Esperion – Seeing the glass half full

Esperion (ESPR) has been the target of a lot of criticism lately, demonstrated by the collapse from $115 to $24 in just 5 months. Investors became skeptical about Esperion’s ability to get FDA approval without cardiovascular outcomes data, which may push approval by 2-3 years and decrease probability of success. Even if the drug obtains FDA approval, many are worried about a narrow label that will limit initial commercial opportunity.

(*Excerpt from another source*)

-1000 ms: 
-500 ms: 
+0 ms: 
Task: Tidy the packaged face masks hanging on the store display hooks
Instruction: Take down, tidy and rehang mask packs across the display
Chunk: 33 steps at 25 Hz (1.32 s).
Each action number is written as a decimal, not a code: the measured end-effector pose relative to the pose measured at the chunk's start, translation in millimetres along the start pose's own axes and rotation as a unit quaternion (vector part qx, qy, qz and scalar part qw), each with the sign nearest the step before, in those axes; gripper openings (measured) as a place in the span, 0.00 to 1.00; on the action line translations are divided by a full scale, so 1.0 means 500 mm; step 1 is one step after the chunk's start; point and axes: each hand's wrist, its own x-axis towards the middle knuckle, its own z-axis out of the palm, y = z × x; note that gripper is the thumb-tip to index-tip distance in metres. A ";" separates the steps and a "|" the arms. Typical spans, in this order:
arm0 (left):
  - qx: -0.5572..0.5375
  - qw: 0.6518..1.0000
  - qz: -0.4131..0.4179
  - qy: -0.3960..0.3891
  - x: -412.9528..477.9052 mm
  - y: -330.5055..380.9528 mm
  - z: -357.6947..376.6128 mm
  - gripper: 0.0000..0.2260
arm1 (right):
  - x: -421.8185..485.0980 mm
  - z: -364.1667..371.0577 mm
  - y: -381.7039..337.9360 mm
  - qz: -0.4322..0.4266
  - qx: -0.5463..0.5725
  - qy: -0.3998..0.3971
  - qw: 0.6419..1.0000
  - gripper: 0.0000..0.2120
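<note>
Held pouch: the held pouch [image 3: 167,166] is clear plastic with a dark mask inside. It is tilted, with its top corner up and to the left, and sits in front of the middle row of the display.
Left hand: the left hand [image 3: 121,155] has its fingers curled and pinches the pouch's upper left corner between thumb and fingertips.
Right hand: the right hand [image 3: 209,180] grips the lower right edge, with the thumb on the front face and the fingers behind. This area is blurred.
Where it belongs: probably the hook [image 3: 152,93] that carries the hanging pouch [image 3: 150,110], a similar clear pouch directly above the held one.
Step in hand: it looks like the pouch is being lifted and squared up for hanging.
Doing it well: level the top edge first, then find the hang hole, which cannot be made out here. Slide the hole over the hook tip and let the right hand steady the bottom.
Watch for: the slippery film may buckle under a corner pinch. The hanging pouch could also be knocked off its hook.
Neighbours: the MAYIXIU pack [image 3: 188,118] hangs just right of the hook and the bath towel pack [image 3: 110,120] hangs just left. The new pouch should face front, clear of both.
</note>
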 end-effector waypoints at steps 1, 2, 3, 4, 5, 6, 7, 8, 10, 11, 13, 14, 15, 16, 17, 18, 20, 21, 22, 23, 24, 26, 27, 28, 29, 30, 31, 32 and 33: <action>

While some of the criticism may be justified, I feel the market is over-reacting since the shift in investor sentiment has nothing to do with ETC-1002’s clinical profile but instead reflects a more cautious outlook around regulatory route and market positioning. ETC-1002 remains a promising lipid-lowering drug as the only agent with a statin-like effect on LDL-C and hsCRP (two validated surrogates for clinical benefit) without causing statin-related muscle pain/weakness.

It seems to me that investors are ignoring the positive aspects while overblowing the risks. Below are the three primary concerns and why I think the market is seeing the glass half empty.

Restrictive label for PCSK9 antibodies

Praluent and Repatha were recently approved based on LDL reductions but with restrictive labels which were narrower than what the market had hoped for. They can be used only in “high risk” patients (with acute coronary syndromes, HeFH, a history of a heart attack or stroke etc.) whose LDL is not adequately controlled. Investors (rightfully) assume the FDA will use similarly restrictive language in ETC-1002’s label but this patient population still represents a multi-billion dollar opportunity (2-3 million patients in the US alone).  From a reimbursement perspective, these patients are considered the primary target population for new LDL agents anyway, and the label can be broadened with time based on positive outcomes data.

Need for CV outcomes data

In September, Esperion provided an update on its registration plans following receipt of written feedback from the FDA (End of phase 2 meeting). The update was not in line with what the company guided one month earlier and included cautionary language from the FDA regarding the need for cardiovascular outcomes data for approval, especially in statin intolerant patients.

Investors were particularly troubled by the following statement in the press release:

“FDA has encouraged the Company to initiate a cardiovascular outcomes trial promptly, which would be well underway at the time of the New Drug Application submission and review, since any concern regarding the benefit/risk assessment of ETC-1002 could necessitate a completed cardiovascular outcomes trial before approval.”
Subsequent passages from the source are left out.